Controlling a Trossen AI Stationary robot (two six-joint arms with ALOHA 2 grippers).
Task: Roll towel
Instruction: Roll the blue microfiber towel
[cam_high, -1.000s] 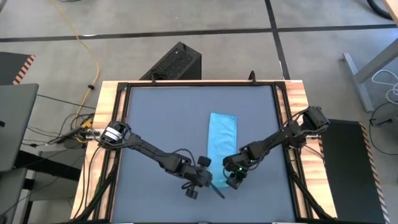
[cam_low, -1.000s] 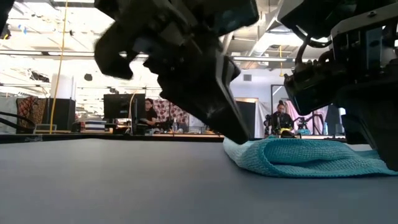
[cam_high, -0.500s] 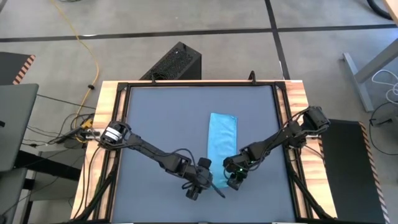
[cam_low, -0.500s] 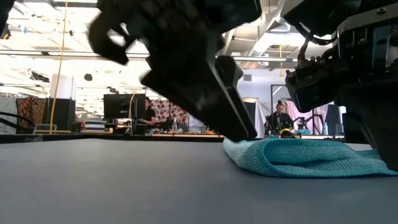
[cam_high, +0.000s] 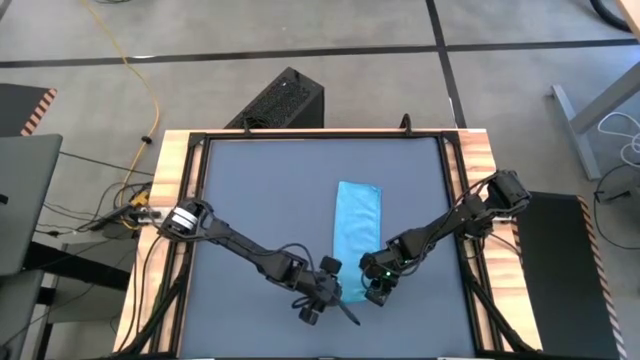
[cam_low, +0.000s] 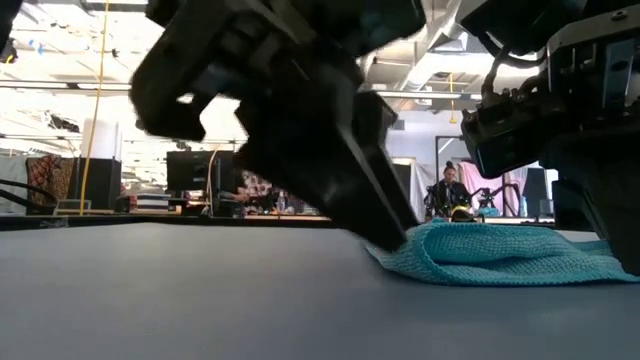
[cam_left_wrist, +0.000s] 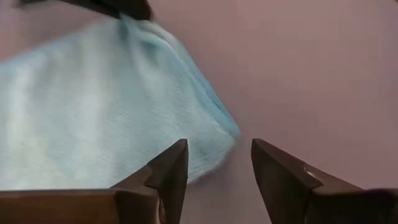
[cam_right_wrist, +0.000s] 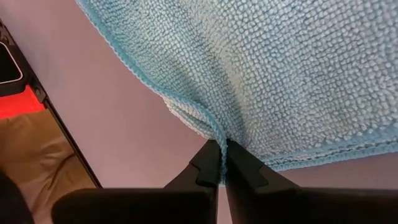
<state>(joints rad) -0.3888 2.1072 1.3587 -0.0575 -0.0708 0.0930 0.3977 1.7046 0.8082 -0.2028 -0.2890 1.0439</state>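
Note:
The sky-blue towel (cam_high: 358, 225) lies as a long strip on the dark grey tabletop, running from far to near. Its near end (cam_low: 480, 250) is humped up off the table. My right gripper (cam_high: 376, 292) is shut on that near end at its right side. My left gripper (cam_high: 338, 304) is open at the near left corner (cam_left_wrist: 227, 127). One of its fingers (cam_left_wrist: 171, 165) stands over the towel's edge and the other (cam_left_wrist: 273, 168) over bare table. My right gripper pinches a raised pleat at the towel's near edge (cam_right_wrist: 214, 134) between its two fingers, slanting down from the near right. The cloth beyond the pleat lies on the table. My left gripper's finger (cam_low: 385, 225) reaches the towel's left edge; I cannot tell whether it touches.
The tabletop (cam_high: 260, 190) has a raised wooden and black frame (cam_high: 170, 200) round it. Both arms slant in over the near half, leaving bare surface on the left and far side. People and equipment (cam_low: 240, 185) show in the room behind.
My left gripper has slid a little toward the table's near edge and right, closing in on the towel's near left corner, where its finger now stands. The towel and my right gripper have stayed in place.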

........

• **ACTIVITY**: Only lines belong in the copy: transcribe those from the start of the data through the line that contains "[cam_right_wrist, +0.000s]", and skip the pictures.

• **EXERCISE RESPONSE**:
Controlling a Trossen AI Stationary robot (two six-joint arms with ALOHA 2 grippers).
Task: Roll towel
Instruction: Roll the blue microfiber towel
[cam_high, -1.000s] 
[cam_low, -1.000s] 
[cam_high, -0.500s] 
[cam_low, -0.500s] 
[cam_high, +0.000s] 
[cam_low, +0.000s] 
[cam_left_wrist, +0.000s] 
[cam_right_wrist, +0.000s] 

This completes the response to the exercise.